In light of privacy concerns, Google and Apple recently decided to ban GPS location data from contact-tracing apps that rely on their technology. On April 4, the companies said they will not allow the use of GPS location data in conjunction with their new Bluetooth contact-tracing system. In effect, this decision forces states to choose between tracking encounters using Bluetooth and collecting location data, since Bluetooth workarounds to the tech giants’ API would be unstable and would likely miss some encounters. Countries worldwide now face this choice: While Germany has pledged to use Apple and Google’s API, France and the U.K. have shunned the companies’ framework in favor of developing a centralized platform. Likewise, North Dakota, South Dakota and Utah will have to weigh whether to scrap their apps entirely or continue down a separate path from Apple and Google.

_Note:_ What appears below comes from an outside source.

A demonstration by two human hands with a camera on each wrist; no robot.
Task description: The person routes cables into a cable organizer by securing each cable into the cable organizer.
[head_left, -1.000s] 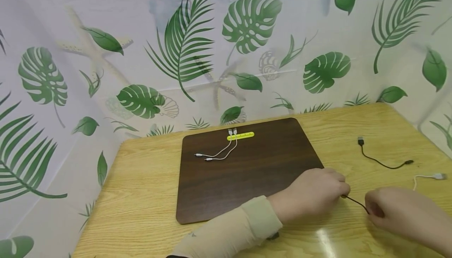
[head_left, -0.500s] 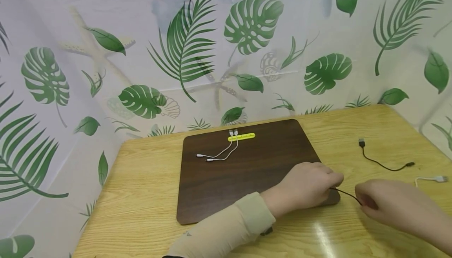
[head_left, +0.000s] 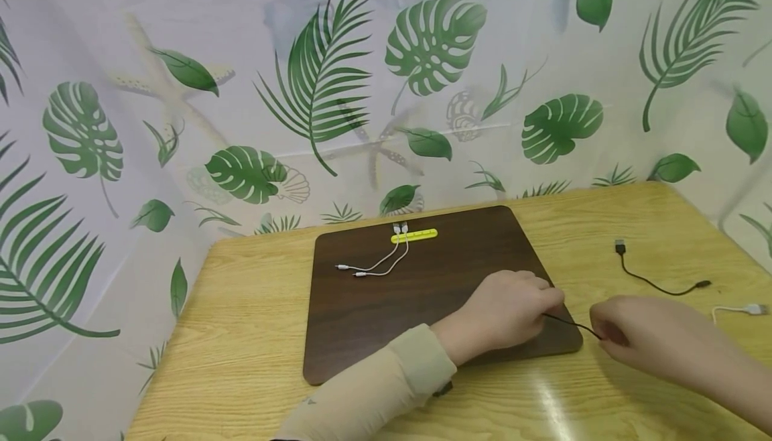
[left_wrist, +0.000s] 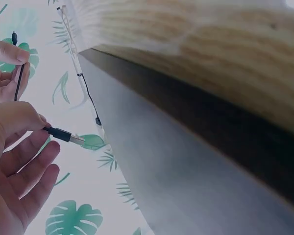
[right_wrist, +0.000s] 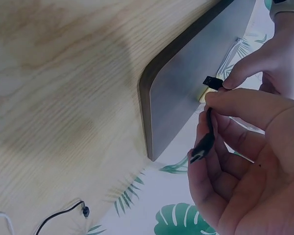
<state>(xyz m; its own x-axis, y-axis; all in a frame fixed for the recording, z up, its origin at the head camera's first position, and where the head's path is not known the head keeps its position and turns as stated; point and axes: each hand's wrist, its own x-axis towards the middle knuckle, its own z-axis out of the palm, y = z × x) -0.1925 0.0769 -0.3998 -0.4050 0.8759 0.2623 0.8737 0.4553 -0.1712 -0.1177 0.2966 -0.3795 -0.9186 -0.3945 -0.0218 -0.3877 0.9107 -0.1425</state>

But even setting aside these privacy issues, digital contact-tracing efforts cannot single-handedly tamp down the pandemic. Experts have argued that tracing apps will help only if the majority of a population opts in: Researchers at Oxford University’s Big Data Institute showed that, for digital contact tracing to be effective, 80 percent of current smartphone owners would need to use an app and follow its recommendations. And it may not be possible to reach this target in the U.S., as a recent Washington Post-University of Maryland poll found that nearly three in five Americans say they would be either unable or unwilling to use the infection-alert system being developed by Google and Apple. Even in Singapore, only one-fifth of residents have downloaded the country’s TraceTogether app—meaning that in any encounter between two randomly chosen people, there is only a 4 percent chance that both will have the app. The product lead for TraceTogether in Singapore recently wrote: “If you ask me whether any Bluetooth contact tracing system deployed or under development, anywhere in the world, is ready to replace manual contact tracing, I will say without qualification that the answer is, No.” Rather than replacing old-school, shoe-leather contact tracing, in other words, digital contact tracing may work best as a supplement to it.

In fact, most U.S. states are currently prioritizing human-led efforts to track the virus. New York has partnered with New Jersey and Connecticut to launch a tri-state contact-tracing program, and New York City plans to hire 1,000 health workers next month to track cases. Massachusetts has already hired 1,000 tracers, and California plans to build a corps of 10,000 people to follow the trail of coronavirus exposure. And states that have released digital contact-tracing apps are using them mostly to supplement in-person efforts rather than replace them. North Dakota, for instance, has already enlisted 300 contact tracers—the only state that currently meets its estimated contact-tracing needs, according to an NPR survey. In the coming weeks, states will have to decide whether to develop apps that use sensitive location data but can work alongside manual tracing efforts—or to rely on a privacy-preserving approach that won’t mesh as easily with in-person contact tracing.